■ **What you are asked to do**
Leave out any picture and return the remaining listing below exactly as given.
..........
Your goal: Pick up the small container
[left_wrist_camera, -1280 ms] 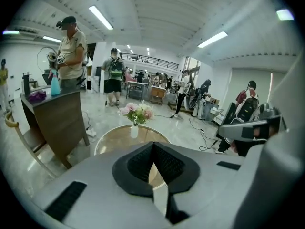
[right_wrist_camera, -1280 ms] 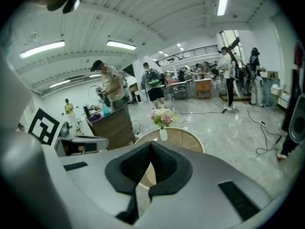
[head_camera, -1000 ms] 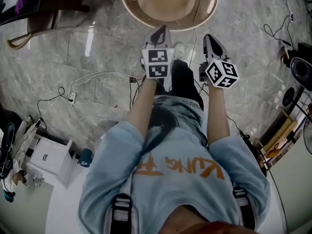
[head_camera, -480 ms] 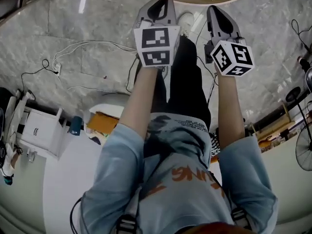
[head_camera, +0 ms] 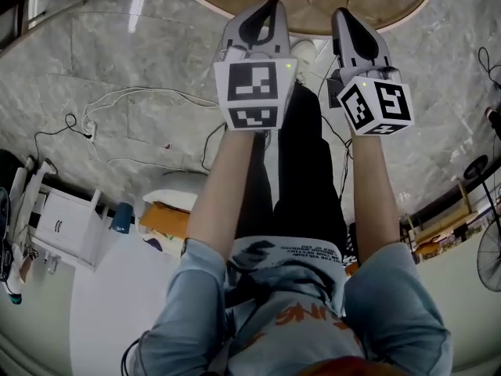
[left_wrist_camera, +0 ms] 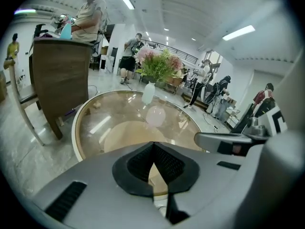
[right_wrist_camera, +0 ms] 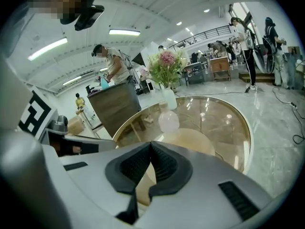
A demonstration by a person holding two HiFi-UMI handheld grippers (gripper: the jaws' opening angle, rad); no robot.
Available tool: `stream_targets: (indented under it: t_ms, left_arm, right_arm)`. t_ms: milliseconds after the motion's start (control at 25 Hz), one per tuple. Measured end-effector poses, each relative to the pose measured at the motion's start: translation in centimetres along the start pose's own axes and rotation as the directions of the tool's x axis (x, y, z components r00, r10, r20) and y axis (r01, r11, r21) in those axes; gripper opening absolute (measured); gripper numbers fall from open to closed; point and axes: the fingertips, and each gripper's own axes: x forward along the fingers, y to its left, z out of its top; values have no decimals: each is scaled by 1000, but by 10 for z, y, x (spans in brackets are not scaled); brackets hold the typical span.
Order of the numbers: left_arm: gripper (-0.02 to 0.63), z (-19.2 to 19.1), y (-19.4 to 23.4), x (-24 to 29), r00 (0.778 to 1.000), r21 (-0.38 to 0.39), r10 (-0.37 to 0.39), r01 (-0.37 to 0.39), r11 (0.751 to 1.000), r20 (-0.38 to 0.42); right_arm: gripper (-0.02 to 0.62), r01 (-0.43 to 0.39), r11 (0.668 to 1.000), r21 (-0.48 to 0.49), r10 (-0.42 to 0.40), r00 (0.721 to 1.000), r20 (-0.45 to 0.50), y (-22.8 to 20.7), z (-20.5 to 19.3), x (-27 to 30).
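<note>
- The left gripper (head_camera: 264, 20) is held out level in front of the person, pointing at the round glass-topped table (left_wrist_camera: 76, 128). In the left gripper view its ribbed black pads meet along one line with nothing between them, so it is closed and empty.
- The likeliest small container (left_wrist_camera: 155, 116) is a pale, pinkish, rounded body standing on the glass. It is near the middle of the table and just in front of a white vase of flowers (left_wrist_camera: 148, 92). It is well apart from both grippers. The head view cuts it off, so only the gripper views show it.
- Judging by its look, it is light and smooth-walled, perhaps thin glass or plastic. The rounded sides could slide out of flat pads, and a hard squeeze might crack it. Whether it has a neck or lid is too small to tell.
- A sensible hold would be across its widest part with the pads level, closing gently. The approach should come from the near side so the vase behind is not knocked, and the lift should go straight up off the glass.
- The right gripper (head_camera: 350, 22) is held beside the left one and aimed at the same table. Its pads are also pressed together on nothing. Either pair must open before any grasp.
</note>
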Motion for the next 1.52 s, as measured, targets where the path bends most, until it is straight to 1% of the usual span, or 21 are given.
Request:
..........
■ **Task answer**
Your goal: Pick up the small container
[left_wrist_camera, -1280 ms] 
[right_wrist_camera, -1280 ms] 
[head_camera, -1000 ms] 
[head_camera, -480 ms] 
[head_camera, +0 ms] 
[left_wrist_camera, +0 ms] 
[right_wrist_camera, +0 ms] 
A demonstration by a person holding two HiFi-UMI handheld grippers (gripper: the jaws' opening angle, rad); no robot.
Available tool: `stream_targets: (indented under it: t_ms, left_arm, right_arm)`. t_ms: milliseconds after the motion's start (control at 25 Hz), one per tuple. Measured end-effector poses, each relative to the pose measured at the motion's start: translation in centimetres along the start pose's own axes and rotation as the directions of the tool's x axis (x, y, z components r00, r10, r20) and y axis (r01, r11, r21) in those axes; gripper opening absolute (measured); gripper numbers fall from open to closed; point and axes: the fingertips, and each gripper's own axes: x forward along the fingers, y to its left, z out of its top; values have no decimals: each is scaled by 1000, but by 10 for z, y, x (spans in brackets are not scaled); brackets hold the typical span.
Order of the numbers: left_arm: gripper (-0.02 to 0.63), z (-19.2 to 19.1), y (-19.4 to 23.4), x (-24 to 29), r00 (0.778 to 1.000), r21 (-0.38 to 0.39), r10 (-0.37 to 0.39), r01 (-0.37 to 0.39), r11 (0.751 to 1.000), r20 (-0.38 to 0.42); right_arm: gripper (-0.02 to 0.62), r01 (-0.43 to 0.39), r11 (0.668 to 1.000), r21 (-0.48 to 0.49), r10 (-0.42 to 0.40), r00 (0.721 to 1.000), r20 (-0.45 to 0.50), y (-22.8 to 20.7), z (-20.5 to 19.3), x (-27 to 30).
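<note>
- The left gripper (head_camera: 264, 20) is held out level in front of the person, pointing at the round glass-topped table (left_wrist_camera: 76, 128). In the left gripper view its ribbed black pads meet along one line with nothing between them, so it is closed and empty.
- The likeliest small container (left_wrist_camera: 155, 116) is a pale, pinkish, rounded body standing on the glass. It is near the middle of the table and just in front of a white vase of flowers (left_wrist_camera: 148, 92). It is well apart from both grippers. The head view cuts it off, so only the gripper views show it.
- Judging by its look, it is light and smooth-walled, perhaps thin glass or plastic. The rounded sides could slide out of flat pads, and a hard squeeze might crack it. Whether it has a neck or lid is too small to tell.
- A sensible hold would be across its widest part with the pads level, closing gently. The approach should come from the near side so the vase behind is not knocked, and the lift should go straight up off the glass.
- The right gripper (head_camera: 350, 22) is held beside the left one and aimed at the same table. Its pads are also pressed together on nothing. Either pair must open before any grasp.
</note>
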Motion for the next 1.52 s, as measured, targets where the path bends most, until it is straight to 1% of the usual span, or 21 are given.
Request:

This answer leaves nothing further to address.